Wer hat noch mal das Kino erfunden?

Es scheint etwas umstritten zu sein, wer das genau war, aber zumindest fand die erste öffentliche Filmvorführung vor zahlendem Publikum am 28. Dezember 1895 statt. Damals stellten die Brüder Lumière im Grand Café am Boulevard des Capucines in Paris zehn Kurzfilme vor und einer davon trug den Namen L’arroseur arrosé. Im deutschsprachigen Raum wurde dieser Film später unter dem Titel Der begossene Gärtner gezeigt.

Da in diesem Film wichtige Aspekte der gärtnerischen Praxis behandelt werden, muss er natürlich auch in unserem Blog Erwähnung finden. Hier also der allererste Kinoauftritt eines Gärtners:

3 Kommentare zu Der begossene Gärtner

  • Sehr schön sieht man dann auch die modernen Erziehungsweisen, die damals üblich waren. Humor und liebevoller Umgang mit Kindern sehe ich immer wieder gerne.
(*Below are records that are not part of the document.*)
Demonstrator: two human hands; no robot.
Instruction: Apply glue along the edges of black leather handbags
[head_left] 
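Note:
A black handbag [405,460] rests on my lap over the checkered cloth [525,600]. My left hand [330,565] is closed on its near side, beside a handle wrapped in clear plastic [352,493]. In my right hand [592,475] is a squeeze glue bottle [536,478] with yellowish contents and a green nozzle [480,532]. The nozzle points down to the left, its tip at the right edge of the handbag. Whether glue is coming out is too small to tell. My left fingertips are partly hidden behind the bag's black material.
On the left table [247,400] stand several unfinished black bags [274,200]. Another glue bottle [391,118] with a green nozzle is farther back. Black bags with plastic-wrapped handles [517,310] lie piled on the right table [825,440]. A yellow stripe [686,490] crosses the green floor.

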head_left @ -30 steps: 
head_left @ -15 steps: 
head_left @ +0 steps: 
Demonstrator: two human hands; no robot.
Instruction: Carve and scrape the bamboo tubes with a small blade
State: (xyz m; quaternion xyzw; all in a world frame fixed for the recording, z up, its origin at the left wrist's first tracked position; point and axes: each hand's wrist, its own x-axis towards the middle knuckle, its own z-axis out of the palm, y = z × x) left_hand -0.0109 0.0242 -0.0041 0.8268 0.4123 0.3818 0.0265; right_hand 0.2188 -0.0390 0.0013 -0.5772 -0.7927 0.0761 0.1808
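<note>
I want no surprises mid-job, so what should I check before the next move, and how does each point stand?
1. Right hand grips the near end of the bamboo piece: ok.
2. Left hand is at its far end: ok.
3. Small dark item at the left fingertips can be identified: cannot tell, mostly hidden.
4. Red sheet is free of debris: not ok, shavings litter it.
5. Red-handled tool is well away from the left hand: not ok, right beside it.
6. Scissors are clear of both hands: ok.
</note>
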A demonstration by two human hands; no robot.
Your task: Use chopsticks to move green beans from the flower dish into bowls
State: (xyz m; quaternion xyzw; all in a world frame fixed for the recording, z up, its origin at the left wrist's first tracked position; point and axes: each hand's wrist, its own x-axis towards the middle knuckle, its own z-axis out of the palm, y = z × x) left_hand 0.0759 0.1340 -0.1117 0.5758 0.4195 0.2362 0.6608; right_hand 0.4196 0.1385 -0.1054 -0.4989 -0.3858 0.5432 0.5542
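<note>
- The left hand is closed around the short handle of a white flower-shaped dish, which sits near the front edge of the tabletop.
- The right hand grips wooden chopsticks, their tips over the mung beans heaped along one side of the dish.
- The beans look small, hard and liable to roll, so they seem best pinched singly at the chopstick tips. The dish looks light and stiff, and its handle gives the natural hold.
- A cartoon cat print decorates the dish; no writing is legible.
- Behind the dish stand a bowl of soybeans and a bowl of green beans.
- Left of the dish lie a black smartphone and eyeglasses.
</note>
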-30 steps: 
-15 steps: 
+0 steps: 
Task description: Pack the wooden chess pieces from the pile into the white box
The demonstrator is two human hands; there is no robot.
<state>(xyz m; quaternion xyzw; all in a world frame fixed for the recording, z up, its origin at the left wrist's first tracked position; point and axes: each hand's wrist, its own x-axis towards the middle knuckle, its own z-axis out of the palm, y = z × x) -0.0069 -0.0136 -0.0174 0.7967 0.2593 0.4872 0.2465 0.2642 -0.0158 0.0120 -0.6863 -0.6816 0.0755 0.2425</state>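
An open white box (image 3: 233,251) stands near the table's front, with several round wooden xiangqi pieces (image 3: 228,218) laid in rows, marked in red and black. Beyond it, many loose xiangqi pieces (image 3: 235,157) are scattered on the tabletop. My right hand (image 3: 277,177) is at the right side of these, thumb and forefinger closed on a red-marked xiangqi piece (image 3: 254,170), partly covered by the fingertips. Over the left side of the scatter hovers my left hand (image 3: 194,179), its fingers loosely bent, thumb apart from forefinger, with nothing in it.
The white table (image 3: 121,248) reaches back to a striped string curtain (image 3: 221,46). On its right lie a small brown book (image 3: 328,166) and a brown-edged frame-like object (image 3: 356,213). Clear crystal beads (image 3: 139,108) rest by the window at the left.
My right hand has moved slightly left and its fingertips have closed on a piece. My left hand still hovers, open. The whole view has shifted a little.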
    Interessant in diesem Zusammenhang ist, dass Rudolf Steiner schon 1861 geboren wurde… (for whatever taht means)

    Können wir aus dem Video auch schliessen, dass der Gag mit dem Gartenschlauch einer der ältesten Slapstickgags überhaupt ist? *g*

  • Jo, Rudolf Steiner war zu der Zeit zwar schon aktiv, aber die Schriften von Moritz Schreber waren immer noch Bestseller. Zu der Zeit war es wohl kein reines Zuckerschlecken Kind zu sein und gerade irgendwas angestellt zu haben.

  • Wußte gar nicht das es damals schon Kino gab.